A Short Review on Fracture and Fatigue Crack Growth in Welded Joints

Abstract

Welded joints are increasingly employed in nuclear power plants, process industries, engineering structures including automotive and aerospace. The integrity and service life of the joints in such critical applications is paramount. The engineering structures made of welded joints are mostly subjected to fatigue loads. Welds have defects such as cracks, porosity among others. Under fatigue loads, cracks initiate at the pre-existing defects and grow to the size at which unstable crack-growth results and fracture occurs. In this context, it is relevant to also evaluate the resistance of the weldments against fracture viz. fracture toughness.

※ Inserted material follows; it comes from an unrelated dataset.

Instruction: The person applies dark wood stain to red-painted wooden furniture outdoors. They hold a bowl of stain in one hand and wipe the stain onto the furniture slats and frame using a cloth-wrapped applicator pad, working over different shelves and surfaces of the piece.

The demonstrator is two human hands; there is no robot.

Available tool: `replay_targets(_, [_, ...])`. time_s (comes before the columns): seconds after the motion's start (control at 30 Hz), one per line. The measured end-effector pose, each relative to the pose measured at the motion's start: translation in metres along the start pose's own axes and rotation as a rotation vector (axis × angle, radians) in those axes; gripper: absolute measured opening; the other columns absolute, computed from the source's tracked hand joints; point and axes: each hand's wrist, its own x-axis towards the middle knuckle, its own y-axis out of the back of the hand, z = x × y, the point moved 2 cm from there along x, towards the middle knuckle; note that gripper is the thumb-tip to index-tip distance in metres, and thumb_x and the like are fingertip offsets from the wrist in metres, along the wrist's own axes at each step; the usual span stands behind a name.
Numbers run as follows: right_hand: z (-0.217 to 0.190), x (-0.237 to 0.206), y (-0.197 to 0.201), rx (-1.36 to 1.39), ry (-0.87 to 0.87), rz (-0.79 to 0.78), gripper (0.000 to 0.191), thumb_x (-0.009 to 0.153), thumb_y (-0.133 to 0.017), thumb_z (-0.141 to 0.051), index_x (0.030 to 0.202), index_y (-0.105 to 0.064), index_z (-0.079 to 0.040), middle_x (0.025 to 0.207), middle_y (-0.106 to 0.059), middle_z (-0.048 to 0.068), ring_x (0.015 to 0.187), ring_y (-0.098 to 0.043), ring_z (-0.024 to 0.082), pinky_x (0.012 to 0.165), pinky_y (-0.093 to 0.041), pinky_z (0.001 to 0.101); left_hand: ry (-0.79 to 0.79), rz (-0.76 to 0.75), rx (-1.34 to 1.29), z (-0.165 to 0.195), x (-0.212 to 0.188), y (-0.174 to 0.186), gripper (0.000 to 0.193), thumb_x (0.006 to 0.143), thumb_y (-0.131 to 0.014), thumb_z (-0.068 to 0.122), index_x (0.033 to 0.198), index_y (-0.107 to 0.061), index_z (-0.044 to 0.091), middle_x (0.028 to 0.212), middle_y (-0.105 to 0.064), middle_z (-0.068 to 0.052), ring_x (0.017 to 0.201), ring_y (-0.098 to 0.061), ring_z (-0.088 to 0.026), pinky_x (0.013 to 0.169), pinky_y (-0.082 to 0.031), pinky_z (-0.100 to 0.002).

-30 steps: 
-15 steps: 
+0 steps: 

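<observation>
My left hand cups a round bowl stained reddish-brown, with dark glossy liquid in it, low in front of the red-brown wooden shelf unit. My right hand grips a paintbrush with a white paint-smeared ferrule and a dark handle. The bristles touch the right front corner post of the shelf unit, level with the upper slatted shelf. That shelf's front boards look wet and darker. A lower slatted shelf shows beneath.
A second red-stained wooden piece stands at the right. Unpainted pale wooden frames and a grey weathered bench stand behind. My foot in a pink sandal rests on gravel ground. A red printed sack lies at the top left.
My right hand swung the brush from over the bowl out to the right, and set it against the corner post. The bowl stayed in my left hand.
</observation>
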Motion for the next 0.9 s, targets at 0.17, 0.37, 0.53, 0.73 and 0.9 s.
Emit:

In addition, the life of the weldments with growing fatigue cracks is also of interest. Thus, study of the behaviour of welded joints under fatigue loads has been the topic of interest of researchers for decades. This paper reviews the developments in the field of fracture and fatigue crack growth rates (FCGRs) of the joints. It is well known that the heterogeneous properties of the weldments make their characterization more challenging and time consuming. Two types of crack configurations viz., normal cracks and interface cracks are considered. Normal cracks are oriented perpendicular to the weld, while the interface cracks, parallel. In the case of normal cracks, the welded joints offer greater resistance against fracture and fatigue than base metals. Dissimilar metal welded (DMW) joints, display higher resistance when crack is in the weaker metal and grows toward the stronger one due to crack shielding. Lower fracture toughness and fatigue resistance are obtained for the opposite crack direction due to crack-amplification. Crack path deviates from its plane and is deflected in the former and do not deviate and grows straight in the latter. Strength mismatch, residual stresses and geometric constraints influence the toughness and FCGRs of the weldments with interface cracks. These cracks deviate into the nearby areas of lower strength and, perhaps higher toughness.